Bug 809631

Summary: Uneven request balancing after node restore
Product: [JBoss] JBoss Data Grid 6 Reporter: Michal Linhard <mlinhard>
Component: InfinispanAssignee: Tristan Tarrant <ttarrant>
Status: VERIFIED --- QA Contact: Nobody <nobody>
Severity: high Docs Contact:
Priority: high    
Version: 6.0.0CC: jdg-bugs, nobody
Target Milestone: ---   
Target Release: 6.0.0   
Hardware: Unspecified   
OS: Unspecified   
Whiteboard:
Fixed In Version: Doc Type: Bug Fix
Doc Text:
Previously, after a node crashed and rejoined the cluster, it did not receive client load at the same level as the other nodes.

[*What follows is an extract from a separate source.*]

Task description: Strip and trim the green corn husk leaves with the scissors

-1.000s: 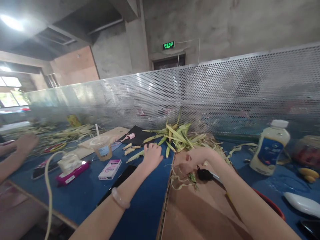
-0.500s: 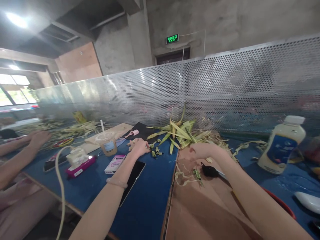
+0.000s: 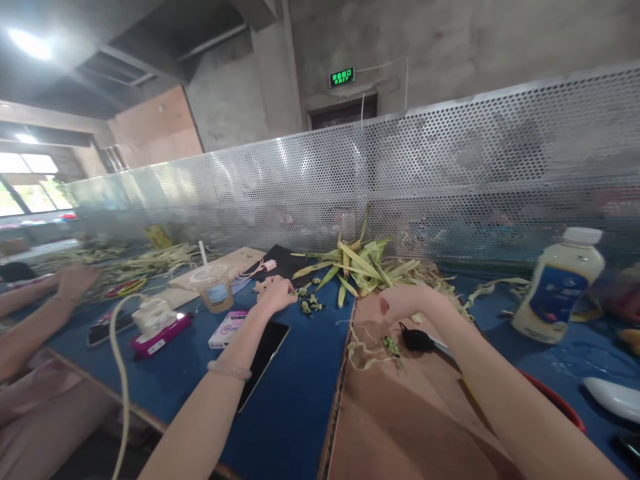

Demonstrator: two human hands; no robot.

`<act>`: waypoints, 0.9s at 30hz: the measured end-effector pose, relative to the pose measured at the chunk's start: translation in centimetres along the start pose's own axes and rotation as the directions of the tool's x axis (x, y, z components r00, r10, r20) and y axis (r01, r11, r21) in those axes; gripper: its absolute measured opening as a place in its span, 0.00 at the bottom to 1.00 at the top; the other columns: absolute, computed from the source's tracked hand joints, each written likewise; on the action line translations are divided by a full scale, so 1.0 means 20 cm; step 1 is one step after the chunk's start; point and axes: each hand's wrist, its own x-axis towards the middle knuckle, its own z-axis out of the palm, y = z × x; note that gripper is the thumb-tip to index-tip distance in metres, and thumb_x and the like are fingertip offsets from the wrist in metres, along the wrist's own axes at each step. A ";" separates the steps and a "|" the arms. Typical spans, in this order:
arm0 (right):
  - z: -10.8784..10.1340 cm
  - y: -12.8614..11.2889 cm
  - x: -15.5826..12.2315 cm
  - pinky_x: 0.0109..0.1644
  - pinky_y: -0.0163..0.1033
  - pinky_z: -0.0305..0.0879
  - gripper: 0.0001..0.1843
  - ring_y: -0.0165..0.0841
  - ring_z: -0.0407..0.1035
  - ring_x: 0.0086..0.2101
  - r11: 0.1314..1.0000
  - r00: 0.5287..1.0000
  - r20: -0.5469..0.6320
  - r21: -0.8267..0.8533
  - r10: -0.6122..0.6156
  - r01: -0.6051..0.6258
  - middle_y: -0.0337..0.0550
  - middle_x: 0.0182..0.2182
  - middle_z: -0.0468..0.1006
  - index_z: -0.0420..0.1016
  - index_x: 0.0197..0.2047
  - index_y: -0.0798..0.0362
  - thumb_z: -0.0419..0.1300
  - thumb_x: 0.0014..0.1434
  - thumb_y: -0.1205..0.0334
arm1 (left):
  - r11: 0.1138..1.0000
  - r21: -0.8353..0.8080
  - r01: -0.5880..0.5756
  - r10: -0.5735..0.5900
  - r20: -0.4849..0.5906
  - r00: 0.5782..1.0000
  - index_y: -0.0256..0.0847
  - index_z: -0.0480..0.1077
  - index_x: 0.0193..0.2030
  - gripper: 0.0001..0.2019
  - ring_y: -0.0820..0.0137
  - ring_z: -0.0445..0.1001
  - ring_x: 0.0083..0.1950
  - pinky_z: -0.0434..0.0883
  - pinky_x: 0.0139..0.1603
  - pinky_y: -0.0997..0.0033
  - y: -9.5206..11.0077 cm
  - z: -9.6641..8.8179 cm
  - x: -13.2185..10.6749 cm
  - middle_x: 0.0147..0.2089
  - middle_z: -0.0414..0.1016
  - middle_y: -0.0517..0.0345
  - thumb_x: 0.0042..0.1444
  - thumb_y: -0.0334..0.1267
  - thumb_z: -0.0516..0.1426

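My left hand (image 3: 275,295) reaches across the blue table beside several small knotted green pieces (image 3: 311,305). Its fingers bend down among small pale pieces, and anything in them is hidden. My right hand (image 3: 405,303) hangs bent at the wrist over a brown board (image 3: 380,413); its fingers curl away and their tips are blurred. Below it lie a black-capped tool (image 3: 417,339), a small green knotted piece (image 3: 391,345) and loose pale husk strips (image 3: 367,363). A heap of green-yellow husk leaves (image 3: 365,260) rests between and beyond both hands.
A drink cup with straw (image 3: 215,290), a small box (image 3: 226,330), a phone (image 3: 265,357) and a magenta power strip (image 3: 163,335) stand on the left. A bottle (image 3: 560,287) is on the right. Perforated metal (image 3: 320,180) borders the back. Another person's hands (image 3: 75,283) are at far left.
The view has shifted slightly. My left hand has turned a little over the small pieces; my right hand remains over the board in nearly the same pose.
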 end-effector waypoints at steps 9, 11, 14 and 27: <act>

The Hot Rod server is now fixed so that the view identifier is not updated until the topology cache contains the addresses of all nodes.
Story Points: ---
Clone Of: Environment:
Last Closed: Type: Bug
Regression: --- Mount Type: ---
Documentation: --- CRM:
Verified Versions: Category: ---
oVirt Team: --- RHEL 7.3 requirements from Atomic Host:
Cloudforms Team: --- Target Upstream Version:
Embargoed:
Attachments:
Description Flags
Fix for the uneven req balancing none

Description Michal Linhard 2012-04-03 21:02:15 UTC
Happened in 8 node resilience test where 2 nodes were crashed
Clustering mode DIST, numOwners=3
http://www.qa.jboss.com/~mlinhard/hyperion/run51-resi-dist-size8-3own

this is what happens with the views:
http://www.qa.jboss.com/~mlinhard/hyperion/run51-resi-dist-size8-3own/table.html

after the crash one of the nodes get's significantly lower load than the others:
http://www.qa.jboss.com/~mlinhard/hyperion/run51-resi-dist-size8-3own/report/stats-throughput.png

Keys are balanced evenly though
http://www.qa.jboss.com/~mlinhard/hyperion/run51-resi-dist-size8-3own/report/cache_entries.png

Comment 2 Tristan Tarrant 2012-04-04 12:58:35 UTC
    Technical note added. If any revisions are required, please edit the "Technical Notes" field
    accordingly. All revisions will be proofread by the Engineering Content Services team.
    
    New Contents:
After a node crashes and rejoins the cluster, it does not receive client load at the same level as the other nodes.
This issue does not affect data integrity and distribution in the cluster.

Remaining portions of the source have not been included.